Deep Learning for Natural Language Processing
35 students in 19 teams
This course is taken almost verbatim from CS 224N Deep Learning for Natural Language Processing – Richard Socher’s course at Stanford. We are following their course’s formulation and selection of papers, with the permission of Socher. This is a section of the CS 6101 Exploration of Computer Science Research at NUS. CS 6101 is a 4 modular credit pass/fail module for new incoming graduate programme students to obtain background in an area with an instructor’s support. It is designed as a “lab rotation” to familiarize students with the methods and ways of research in a particular research area. Our section will be conducted as a group seminar, with class participants nominating themselves and presenting the materials and leading the discussion. It is not a lecture-oriented course and not as in-depth as Socher’s original course at Stanford, and hence is not a replacement, but rather a class to spur local interest in Deep Learning for NLP.
In this project, we use two publicly available datasets to train abstractive summarisation models for long academic papers which are usually 2000 to 3000 words long. We will generate a summary of around 250 words for the papers. We also evaluate different models' performance.
This project explored forecasting foreign currency exchange price using both historical price data and market news of the trading pair. We first built a market sentiment classifier to obtain daily market sentiment score from market news of the trading pair. To reduce the amount of labelled training data required, we used transfer learning technique by first training a language model using Wikipedia data, then fine-tuning the language model using market news, and finally using the language model as the basis to train the market sentiment classifier. We then combined the market sentiment score and historical price data and fed them in an end-to-end encoder-decoder recurrent neural network (RNN) to forecast foreign exchange trends.
This project will train and fine-tune a machine text classifier on legal decisions based on the Universal Language Model Fine-tuning (ULMFiT) model described in the paper "Universal Language Model Fine-tuning for Text Classification" by Howard and Ruder (2018).
This project explores the application of open-domain Question Answering (QA) in learning materials with a contribution of a lecture note dataset, called LNQA, annotated with question-answer pairs. Our approach is to improve the overall pipeline of lecture note reading comprehension involving context retrieving (finding the relevant slides) and text reading (identifying the correct information). Experiments show that initializing our text reader model with a pre-trained version on SQuAD significantly improve its performance on much limited lecture note dataset, comparing with both training from scratch and inferring from the pre-trained model. Narrowing down the search space by specifying departments of questions also helps improve document retriever results, thus we examine state-of-the-art sentence classifiers in predicting departments of questions.

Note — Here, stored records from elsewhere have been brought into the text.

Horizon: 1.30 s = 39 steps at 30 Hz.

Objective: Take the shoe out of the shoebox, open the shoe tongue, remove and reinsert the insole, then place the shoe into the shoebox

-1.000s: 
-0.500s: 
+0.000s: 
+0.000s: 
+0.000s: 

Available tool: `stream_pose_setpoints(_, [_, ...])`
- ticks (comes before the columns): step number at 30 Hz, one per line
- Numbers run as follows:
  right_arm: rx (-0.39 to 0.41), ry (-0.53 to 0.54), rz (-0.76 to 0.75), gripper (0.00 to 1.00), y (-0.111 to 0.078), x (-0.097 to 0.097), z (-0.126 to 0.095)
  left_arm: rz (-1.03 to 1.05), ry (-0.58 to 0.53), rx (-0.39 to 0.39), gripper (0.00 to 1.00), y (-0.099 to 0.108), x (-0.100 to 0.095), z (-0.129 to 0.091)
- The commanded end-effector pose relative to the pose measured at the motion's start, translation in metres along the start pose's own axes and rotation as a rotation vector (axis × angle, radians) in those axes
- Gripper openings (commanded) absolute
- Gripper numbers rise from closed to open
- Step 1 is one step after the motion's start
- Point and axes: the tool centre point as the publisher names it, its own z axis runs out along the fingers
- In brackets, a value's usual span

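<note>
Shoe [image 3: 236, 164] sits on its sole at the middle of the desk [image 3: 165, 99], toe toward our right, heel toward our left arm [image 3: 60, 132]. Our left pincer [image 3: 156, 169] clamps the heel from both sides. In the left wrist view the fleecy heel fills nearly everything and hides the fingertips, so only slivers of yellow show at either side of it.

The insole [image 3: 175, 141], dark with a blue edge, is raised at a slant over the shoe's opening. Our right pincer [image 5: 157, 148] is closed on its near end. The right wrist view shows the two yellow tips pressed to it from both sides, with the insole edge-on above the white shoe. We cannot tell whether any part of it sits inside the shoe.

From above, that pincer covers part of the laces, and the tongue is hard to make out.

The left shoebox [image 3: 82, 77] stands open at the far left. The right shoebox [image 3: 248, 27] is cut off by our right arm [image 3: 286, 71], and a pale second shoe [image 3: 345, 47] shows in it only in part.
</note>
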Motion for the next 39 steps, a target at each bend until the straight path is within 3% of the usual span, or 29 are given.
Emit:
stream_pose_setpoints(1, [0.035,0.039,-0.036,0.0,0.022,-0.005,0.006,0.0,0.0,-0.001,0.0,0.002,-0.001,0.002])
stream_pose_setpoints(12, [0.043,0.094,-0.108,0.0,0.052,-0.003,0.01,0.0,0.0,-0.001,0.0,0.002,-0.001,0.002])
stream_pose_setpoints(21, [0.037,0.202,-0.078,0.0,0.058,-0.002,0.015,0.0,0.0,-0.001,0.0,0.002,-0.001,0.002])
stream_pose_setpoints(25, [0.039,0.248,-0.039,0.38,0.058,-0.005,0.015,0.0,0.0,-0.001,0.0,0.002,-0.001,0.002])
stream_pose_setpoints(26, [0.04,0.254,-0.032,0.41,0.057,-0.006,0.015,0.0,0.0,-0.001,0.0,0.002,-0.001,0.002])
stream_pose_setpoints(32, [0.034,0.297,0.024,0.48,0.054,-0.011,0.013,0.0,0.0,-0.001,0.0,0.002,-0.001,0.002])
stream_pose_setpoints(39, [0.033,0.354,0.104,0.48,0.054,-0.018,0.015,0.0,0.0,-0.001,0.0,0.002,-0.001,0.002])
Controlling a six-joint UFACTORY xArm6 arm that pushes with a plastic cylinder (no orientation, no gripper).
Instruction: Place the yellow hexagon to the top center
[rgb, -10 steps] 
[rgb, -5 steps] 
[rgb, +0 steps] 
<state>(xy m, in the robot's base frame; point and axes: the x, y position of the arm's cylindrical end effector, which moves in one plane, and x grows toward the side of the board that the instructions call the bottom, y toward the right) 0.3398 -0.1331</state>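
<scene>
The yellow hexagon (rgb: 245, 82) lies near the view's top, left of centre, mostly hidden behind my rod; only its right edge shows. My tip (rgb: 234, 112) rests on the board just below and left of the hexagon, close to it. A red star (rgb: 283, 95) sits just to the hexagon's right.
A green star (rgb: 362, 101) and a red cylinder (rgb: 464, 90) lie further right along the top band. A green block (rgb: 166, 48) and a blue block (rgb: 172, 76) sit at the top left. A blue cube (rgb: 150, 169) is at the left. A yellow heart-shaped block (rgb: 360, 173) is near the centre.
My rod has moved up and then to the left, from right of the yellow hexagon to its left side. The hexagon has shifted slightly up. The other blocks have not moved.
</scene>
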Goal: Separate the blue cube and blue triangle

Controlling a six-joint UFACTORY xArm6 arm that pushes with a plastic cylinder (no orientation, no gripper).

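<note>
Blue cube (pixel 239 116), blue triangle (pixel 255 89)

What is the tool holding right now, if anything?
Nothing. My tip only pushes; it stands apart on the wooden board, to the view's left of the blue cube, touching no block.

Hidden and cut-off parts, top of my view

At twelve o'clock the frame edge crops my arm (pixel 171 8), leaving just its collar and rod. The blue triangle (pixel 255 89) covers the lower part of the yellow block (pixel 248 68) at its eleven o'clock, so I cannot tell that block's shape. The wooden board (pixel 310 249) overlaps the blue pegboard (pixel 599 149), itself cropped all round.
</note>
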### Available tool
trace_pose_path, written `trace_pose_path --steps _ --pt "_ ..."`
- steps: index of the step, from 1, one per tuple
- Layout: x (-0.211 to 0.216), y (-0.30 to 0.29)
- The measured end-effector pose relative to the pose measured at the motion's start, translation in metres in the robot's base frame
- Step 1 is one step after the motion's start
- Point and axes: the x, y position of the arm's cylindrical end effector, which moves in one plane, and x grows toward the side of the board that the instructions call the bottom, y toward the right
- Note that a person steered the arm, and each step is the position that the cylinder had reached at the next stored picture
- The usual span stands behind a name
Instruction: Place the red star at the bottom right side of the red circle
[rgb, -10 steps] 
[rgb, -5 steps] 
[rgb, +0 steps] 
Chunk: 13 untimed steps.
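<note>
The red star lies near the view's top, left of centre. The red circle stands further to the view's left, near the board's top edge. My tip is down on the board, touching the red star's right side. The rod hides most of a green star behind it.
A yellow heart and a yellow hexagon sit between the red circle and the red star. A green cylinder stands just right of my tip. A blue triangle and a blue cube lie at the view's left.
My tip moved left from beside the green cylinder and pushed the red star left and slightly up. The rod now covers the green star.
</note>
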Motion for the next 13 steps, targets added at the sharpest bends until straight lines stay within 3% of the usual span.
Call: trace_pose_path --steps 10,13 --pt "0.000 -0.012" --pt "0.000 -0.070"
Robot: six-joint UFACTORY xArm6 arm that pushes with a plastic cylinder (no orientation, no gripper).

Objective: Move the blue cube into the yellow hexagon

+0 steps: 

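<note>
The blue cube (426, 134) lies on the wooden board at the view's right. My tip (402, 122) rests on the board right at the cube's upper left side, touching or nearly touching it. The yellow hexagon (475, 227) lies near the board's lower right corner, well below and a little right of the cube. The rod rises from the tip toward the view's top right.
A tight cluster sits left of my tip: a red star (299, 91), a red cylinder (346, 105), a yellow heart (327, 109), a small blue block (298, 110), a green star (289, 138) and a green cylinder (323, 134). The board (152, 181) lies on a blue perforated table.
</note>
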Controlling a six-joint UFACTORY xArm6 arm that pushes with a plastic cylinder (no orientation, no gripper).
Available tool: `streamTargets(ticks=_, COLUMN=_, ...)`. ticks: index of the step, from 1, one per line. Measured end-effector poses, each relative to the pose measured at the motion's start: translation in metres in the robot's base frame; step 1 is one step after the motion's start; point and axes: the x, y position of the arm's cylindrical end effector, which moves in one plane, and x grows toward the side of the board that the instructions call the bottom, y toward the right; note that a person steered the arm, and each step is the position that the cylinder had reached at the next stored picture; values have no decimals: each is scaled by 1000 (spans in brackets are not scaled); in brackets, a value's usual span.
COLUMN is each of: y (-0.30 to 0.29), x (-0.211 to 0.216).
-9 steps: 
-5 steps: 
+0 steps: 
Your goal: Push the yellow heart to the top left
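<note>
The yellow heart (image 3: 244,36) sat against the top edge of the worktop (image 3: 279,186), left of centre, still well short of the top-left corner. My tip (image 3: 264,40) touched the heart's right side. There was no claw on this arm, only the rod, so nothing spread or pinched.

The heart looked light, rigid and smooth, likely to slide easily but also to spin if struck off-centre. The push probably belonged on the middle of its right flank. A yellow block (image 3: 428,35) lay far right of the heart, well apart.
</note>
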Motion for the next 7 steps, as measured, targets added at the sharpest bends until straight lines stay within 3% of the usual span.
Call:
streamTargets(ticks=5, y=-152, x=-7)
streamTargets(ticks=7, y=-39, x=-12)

Recurrent Neural Networks (RNNs) have emerged as one of the most successful framework for time series prediction and natural language processing. However, the fundamental building block of RNNs, the perceptron , has remained largely unchanged since its inception: a nonlinearity applied to an affine function. An affine function cannot easily capture the complex behavior of functions of degree 2 and higher. The sum of products signal propagation for the hidden state and current input incorrectly assumes that these two variables are independent and uncoupled. RNNs are increasingly forced to use very large number of neurons in complex architectures to achieve good results. In this project, inspired by Ref. , we propose to add simple and efficient degree 2 behavior to Recurrent Neural Network (RNN) neuron cells to improve the expressive power of each individual neuron. We analyze the benefits of our approach with respect to common language prediction tasks. The clear advantage of our approach is fewer neurons and therefore reduced computational complexity and cost.  Rosenblatt, Frank. The perceptron, a perceiving and recognizing automaton Project Para. Cornell Aeronautical Laboratory, 1957.  Mirco Milletari, Thiparat Chotibut and Paolo E. Trevisanutto. Expectation propagation: a probabilistic view of Deep Feed Forward Networks, arXiv:1805.08786, (2018)
Convolutional Neural Networks (CNNs) have shown great success in image recognition where one image belongs to only one category (label), whereas in multi-label prediction, their performances are suboptimal mainly for their neglection of the label correlations. Recurrent Neural Networks (RNNs) are superior in capturing label relationships, such as label dependency and semantic redundancy. Hence, in this project we implement a CNN-RNN framework for multi-label image annotation by exploiting CNN’s capability for image-to-label recognition and RNN’s complement in label-to-label inference. We experiment on the popular benchmark IAPRTC12 to show that CNN-RNN can help improve the performance on the CNN baseline.
The recent success of Neural Machine Translators (NMT), have shown the power of using neural approaches to the problem of machine translation. Nonetheless, one of the biggest problems of NMT and deep learning models in general is their lack of interpretability. In light of this, this projects aims to "unbox" the black box of widely use NMT models using the framework proposed by M Sundararajan et al. 2017.